Leftover Salmon Lunch Wrap recipe

All Recipes Seafood Fish Salmon

Ingredients

1 (15 ounce) can black beans, drained
1 (3 ounce) fillet cooked salmon
2 (6 inch) flour tortillas
1 red bell pepper, thinly sliced
1 green bell pepper, thinly sliced
1 small avocado, halved and sliced

Nutrition Info

518.6 calories
carbohydrate: 65.2 g
cholesterol: 23.4 mg
fat: 17.7 g
fiber: 23.6 g
protein: 28.2 g
saturatedFat: 3.1 g
servingSize: -
sodium: 1054.3 mg
sugar: 5 g
transFat: : -
unsaturatedFat: : -

Directions

  1. Heat black beans in a small saucepan over medium-low heat until warmed through, about 5 minutes.
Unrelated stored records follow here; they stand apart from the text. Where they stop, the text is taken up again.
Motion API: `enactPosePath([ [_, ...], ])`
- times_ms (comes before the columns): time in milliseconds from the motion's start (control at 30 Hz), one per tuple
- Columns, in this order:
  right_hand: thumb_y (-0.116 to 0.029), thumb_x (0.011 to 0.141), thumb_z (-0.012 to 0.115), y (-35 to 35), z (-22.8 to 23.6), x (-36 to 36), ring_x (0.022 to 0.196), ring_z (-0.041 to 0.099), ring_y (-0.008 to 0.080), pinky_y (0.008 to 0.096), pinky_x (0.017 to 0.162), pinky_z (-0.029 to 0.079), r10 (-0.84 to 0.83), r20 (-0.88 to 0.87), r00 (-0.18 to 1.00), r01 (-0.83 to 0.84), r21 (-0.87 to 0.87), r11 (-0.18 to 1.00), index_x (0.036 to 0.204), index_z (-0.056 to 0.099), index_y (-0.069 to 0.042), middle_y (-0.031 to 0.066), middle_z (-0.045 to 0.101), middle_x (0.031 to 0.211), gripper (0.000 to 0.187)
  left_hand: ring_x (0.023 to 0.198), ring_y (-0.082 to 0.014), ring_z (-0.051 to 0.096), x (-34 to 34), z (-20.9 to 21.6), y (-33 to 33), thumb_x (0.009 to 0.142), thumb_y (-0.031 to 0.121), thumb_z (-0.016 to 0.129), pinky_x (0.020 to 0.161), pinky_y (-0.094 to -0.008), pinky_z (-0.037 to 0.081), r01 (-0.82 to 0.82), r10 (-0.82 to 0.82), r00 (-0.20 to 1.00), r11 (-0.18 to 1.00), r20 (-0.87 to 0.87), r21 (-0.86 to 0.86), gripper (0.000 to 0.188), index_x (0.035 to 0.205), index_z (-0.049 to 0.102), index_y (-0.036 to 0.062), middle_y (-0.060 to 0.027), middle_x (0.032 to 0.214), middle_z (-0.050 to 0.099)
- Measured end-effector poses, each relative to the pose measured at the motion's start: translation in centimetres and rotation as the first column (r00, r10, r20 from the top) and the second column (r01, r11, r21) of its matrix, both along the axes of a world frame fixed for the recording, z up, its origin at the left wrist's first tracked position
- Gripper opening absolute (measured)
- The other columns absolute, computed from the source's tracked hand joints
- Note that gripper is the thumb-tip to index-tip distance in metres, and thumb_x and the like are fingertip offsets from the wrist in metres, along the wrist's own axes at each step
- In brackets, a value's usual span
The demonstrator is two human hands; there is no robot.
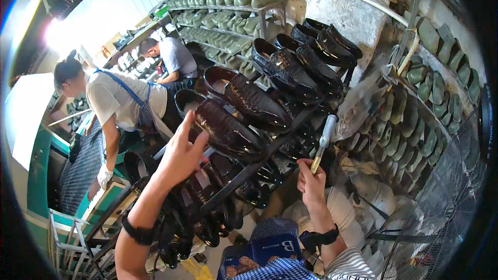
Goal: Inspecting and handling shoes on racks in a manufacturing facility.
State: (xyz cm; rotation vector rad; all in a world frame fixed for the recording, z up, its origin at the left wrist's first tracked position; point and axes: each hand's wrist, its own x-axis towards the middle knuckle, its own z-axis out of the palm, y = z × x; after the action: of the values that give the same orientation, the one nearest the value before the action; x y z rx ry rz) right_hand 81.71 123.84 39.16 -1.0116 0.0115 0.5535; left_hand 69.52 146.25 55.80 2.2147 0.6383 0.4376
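Note:
My left hand point(182, 150) reaches up to a dark brown glossy shoe point(223, 127) on the top bar of a metal shoe rack point(259, 158), its fingers at the shoe's heel opening. My right hand point(311, 184) holds a small brush with a pale handle point(322, 142) upright, just right of the rack. More brown and black shoes point(290, 70) line the rack's upper row, and further pairs hang on lower bars.
A person in a white shirt and blue apron point(122, 103) bends over a green machine point(39, 176) at left. Another person point(174, 59) works further back. Shelves of grey-green shoe lasts point(228, 5) fill the wall and right side point(415, 119).

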Motion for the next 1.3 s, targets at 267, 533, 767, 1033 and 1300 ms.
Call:
enactPosePath([
  [267, -0.013, 0.081, 0.059, -1.6, -0.5, 0.0, 0.042, 0.03, 0.0006, 0.0178, 0.035, 0.019, -0.015, -0.041, 0.999, 0.015, -0.007, 1.0, 0.086, 0.057, -0.006, -0.0071, 0.038, 0.054, 0.009, 0.068, -0.0298, 0.058, 5.8, -3.4, 5.9, 0.079, 0.026, 0.054, 0.065, -0.0363, 0.044, -0.158, 0.156, 0.987, 0.962, 0.026, 0.222, 0.032, 0.083, 0.059, -0.0049, -0.0196, 0.068, 0.058],
  [533, -0.014, 0.082, 0.058, -2.7, -1.6, 1.2, 0.043, 0.033, 0.0012, 0.0179, 0.037, 0.022, -0.069, -0.064, 0.996, 0.061, -0.124, 0.99, 0.086, 0.058, -0.007, -0.0067, 0.041, 0.055, 0.008, 0.067, -0.0272, 0.056, 4.3, -3.5, 3.6, 0.08, 0.024, 0.055, 0.063, -0.0345, 0.043, -0.018, 0.043, 0.994, 0.969, -0.1, 0.245, 0.031, 0.095, 0.055, -0.0031, -0.0182, 0.078, 0.057],
  [767, -0.014, 0.083, 0.057, -1.7, -1.4, 1.9, 0.044, 0.033, 0.0009, 0.0175, 0.037, 0.022, -0.055, -0.024, 0.998, 0.053, -0.075, 0.996, 0.087, 0.058, -0.007, -0.0067, 0.041, 0.056, 0.009, 0.067, -0.0246, 0.055, -0.3, -1.4, 0.9, 0.079, 0.016, 0.058, 0.064, -0.0326, 0.046, -0.033, 0.021, 0.999, 0.928, 0.035, 0.371, 0.054, 0.126, 0.036, 0.0044, -0.0168, 0.12, 0.04],
  [1033, -0.016, 0.081, 0.06, -1.1, 0.6, 6.5, 0.039, 0.032, 0.0006, 0.0171, 0.035, 0.02, -0.259, 0.12, 0.958, 0.265, -0.03, 0.964, 0.096, 0.055, -0.005, -0.0051, 0.042, 0.054, 0.019, 0.057, -0.0077, 0.049, -12.2, 2.8, -4.5, 0.082, 0.007, 0.047, 0.044, -0.0195, 0.041, 0.063, -0.053, 0.992, 0.994, -0.116, 0.089, 0.034, 0.116, 0.045, 0.0014, -0.0084, 0.089, 0.056],
  [1300, -0.022, 0.079, 0.063, 0.5, 3.9, 11.9, 0.035, 0.03, -0.0007, 0.0169, 0.033, 0.02, -0.295, 0.358, 0.886, 0.321, -0.015, 0.947, 0.11, 0.053, -0.004, 0.0053, 0.061, 0.062, 0.037, 0.051, -0.0057, 0.046, -17.9, 0.0, -8.1, 0.09, 0.009, 0.045, 0.045, -0.0202, 0.037, 0.034, -0.034, 0.999, 0.999, 0.036, 0.013, 0.025, 0.111, 0.055, 0.0002, -0.0086, 0.087, 0.063],
])
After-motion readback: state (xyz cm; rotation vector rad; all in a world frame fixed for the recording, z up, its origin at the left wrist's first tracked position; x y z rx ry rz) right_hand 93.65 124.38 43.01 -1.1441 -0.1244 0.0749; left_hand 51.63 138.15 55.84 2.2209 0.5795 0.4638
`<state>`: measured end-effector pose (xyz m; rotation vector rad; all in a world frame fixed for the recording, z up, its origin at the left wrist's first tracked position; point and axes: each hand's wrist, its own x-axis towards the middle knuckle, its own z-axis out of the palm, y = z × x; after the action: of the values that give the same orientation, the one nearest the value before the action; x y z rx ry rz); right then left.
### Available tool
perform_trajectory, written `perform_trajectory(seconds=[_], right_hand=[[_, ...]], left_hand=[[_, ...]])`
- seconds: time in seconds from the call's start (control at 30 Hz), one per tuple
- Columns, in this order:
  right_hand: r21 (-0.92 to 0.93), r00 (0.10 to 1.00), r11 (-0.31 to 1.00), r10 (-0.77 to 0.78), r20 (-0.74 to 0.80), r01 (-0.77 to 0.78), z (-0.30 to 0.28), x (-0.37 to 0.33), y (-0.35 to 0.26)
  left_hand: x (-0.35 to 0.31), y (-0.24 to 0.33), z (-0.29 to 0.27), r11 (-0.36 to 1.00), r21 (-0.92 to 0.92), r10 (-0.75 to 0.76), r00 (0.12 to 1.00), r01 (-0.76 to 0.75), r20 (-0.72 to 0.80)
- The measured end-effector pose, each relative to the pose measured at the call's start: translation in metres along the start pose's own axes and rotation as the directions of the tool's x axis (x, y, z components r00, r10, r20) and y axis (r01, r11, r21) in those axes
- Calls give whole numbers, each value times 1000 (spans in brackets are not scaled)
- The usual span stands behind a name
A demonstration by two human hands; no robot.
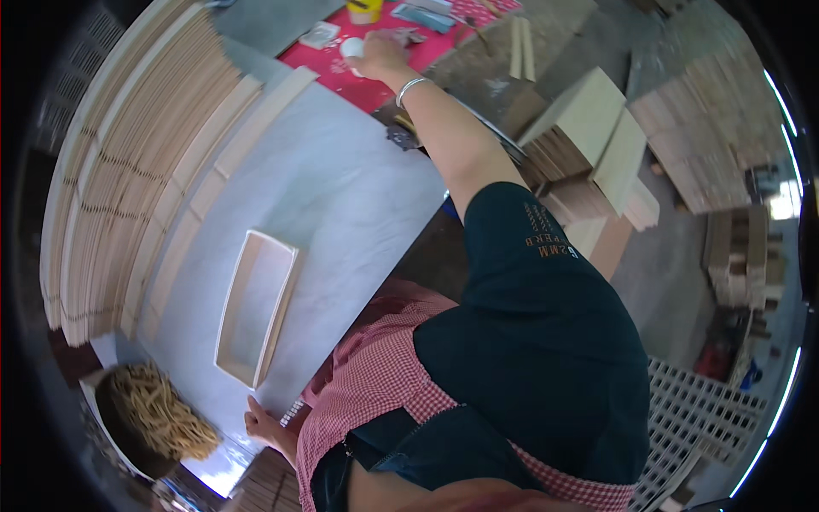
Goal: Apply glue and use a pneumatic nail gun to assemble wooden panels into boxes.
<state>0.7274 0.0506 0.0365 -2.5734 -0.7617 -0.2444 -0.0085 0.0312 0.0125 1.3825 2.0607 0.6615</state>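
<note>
A narrow rectangular wooden frame [280, 320] with thin pale sides lies on a smooth grey-white tabletop [341, 162]. Close to its near end is my left hand [258, 424], with the index finger stretched out and nothing seen in it. My right arm reaches far forward over a pink-red cloth [320, 58]. At its end my right hand [381, 58], a silver bangle on the wrist, has its fingers closed on a small white round object [351, 48]; its exact kind is unclear. A yellow tub [364, 10] stands just beyond that hand.
Grooved wooden strips [128, 179] are stacked along the table's left side. A bin of curled pale strips [162, 410] sits at the lower left. Wooden boards [580, 128] are piled at the right, before further stacks and a white plastic grid [699, 418].
</note>
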Motion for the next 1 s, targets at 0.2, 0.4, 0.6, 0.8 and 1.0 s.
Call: perform_trajectory(seconds=[0.2,0.4,0.6,0.8,1.0], right_hand=[[-72,986,997,-51,-162,40,-137,-30,71],[-374,863,779,446,-235,-504,-250,-105,257],[-350,731,684,682,-5,-640,-267,-135,249],[-275,694,672,720,24,-688,-270,-121,219],[-148,676,662,734,-70,-734,-256,-123,241]], left_hand=[[26,1,5,964,151,227,973,-218,-45],[58,-29,5,908,-63,407,907,-415,-106],[29,-22,5,925,-104,346,923,-365,-166],[-4,-46,-20,962,-53,252,948,-266,-193],[-17,-62,-41,980,-187,43,993,-63,-113]])
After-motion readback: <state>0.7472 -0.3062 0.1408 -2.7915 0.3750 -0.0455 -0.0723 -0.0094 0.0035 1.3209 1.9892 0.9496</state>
  2. Reheat salmon in a covered skillet over medium-low heat, 3 to 5 minutes per side. Slice into smaller pieces.

  3. Divide black beans and salmon evenly between the tortillas. Cover with red bell pepper, green bell pepper, and avocado slices. Wrap up tortillas.

Recipe Yield

2 wraps

Recipe Note

I am currently eating clean so I needed a quick and healthy lunch recipe. I already had pepper slices and leftover salmon in the refrigerator so I just decided to throw something together! This recipe is fresh and delicious and easily doubled for multiple people.